Ditching the Balancing Act by Integrating Work with Life

By Lyn Turknett

Co-founder and Co-chair, TLG

Work-life balance implies that we have two things we are keeping in balance. We have to work, but we hope to also have some time for “life.” Work-life integration recognizes that we have one precious life, which is filled with many things, and one of them is work. How do we create a harmonious whole?

I like to think of there being multiple areas that we are integrating, and we need to pay attention to all of them. The Haas School of Business has a helpful framing and lists four big areas:

  • Home and family
  • Work and career
  • Our personal health and well-being
  • Giving back to the community – connecting to the larger community
 

Integrating Work with Life

The word “integration” helps us think of our life in a holistic way, and also implies that the lines between areas are best blurred. Most people with children experience this blurring, especially if they are primary caregivers. Those who are most successful at managing home and work usually recommend “intense focus in the moment” – being very present wherever you are – with your children, with your teammates, or having coffee with a friend.

Overall, work-life issues are incredibly complicated. Most of the writing about work-life integration is targeted at professionals. If I were working a shift in a meat-packing company, I’d likely want a bright line between work and home, but I would want an employer who recognized my humanity and understood that my children get sick and have parent-teacher conferences.
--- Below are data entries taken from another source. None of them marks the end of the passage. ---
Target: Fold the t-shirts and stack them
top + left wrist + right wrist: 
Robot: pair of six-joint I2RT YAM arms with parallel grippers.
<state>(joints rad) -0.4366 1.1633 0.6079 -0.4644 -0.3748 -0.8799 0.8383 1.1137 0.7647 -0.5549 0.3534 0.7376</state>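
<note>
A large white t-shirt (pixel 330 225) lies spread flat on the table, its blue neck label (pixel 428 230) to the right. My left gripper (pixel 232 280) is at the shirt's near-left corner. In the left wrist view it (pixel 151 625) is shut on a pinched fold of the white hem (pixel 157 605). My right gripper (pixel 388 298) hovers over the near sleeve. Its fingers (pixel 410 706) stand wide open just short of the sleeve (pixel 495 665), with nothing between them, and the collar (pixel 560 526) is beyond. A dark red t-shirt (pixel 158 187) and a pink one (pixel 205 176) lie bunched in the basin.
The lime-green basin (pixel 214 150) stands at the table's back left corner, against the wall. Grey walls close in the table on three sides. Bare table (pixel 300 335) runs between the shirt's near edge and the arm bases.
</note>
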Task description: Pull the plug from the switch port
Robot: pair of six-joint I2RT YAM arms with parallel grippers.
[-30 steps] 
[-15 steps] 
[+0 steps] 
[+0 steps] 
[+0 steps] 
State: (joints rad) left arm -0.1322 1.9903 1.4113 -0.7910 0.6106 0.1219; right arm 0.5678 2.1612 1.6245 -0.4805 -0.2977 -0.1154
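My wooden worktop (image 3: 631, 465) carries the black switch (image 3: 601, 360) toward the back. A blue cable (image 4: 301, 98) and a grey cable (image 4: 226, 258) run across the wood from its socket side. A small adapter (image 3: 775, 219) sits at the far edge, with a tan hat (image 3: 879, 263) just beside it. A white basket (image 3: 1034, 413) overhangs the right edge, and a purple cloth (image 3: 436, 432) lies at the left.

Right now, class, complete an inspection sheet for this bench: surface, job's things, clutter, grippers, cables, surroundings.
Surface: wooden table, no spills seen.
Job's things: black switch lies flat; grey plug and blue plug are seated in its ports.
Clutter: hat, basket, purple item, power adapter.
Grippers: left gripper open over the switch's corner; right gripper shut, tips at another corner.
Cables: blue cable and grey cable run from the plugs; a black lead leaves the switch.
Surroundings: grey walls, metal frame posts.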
Our company has long had a special focus on supporting women in the workplace, and the pandemic has made it even more clear that work-life issues are more complicated for women. At the beginning of the pandemic, many families, especially those with young children, experienced way more “work-life integration” than they ever bargained for. Suddenly people with full-time jobs were trying to work with small children – and all daycare facilities and schools were closed.

 

Strategies for Work-Life Integration

Kristen Shockley is an associate professor of the industrial-organizational psychology program at the University of Georgia. Her major area of research focuses on understanding the intersection of employees’ work and family lives, and her professional website is entitled “Integrating Work into Life.” At the beginning of the pandemic, she began a study of strategies involving dual-career couples with young children. Just after the lockdown began, the research team recruited 274 couples and asked them about their plans for managing childcare and work commitments. They identified seven different strategies. A little over a third (36.6%) of the couples planned to use strategies where women did most or all the childcare, while 44.5% were planning to use strategies that were more egalitarian.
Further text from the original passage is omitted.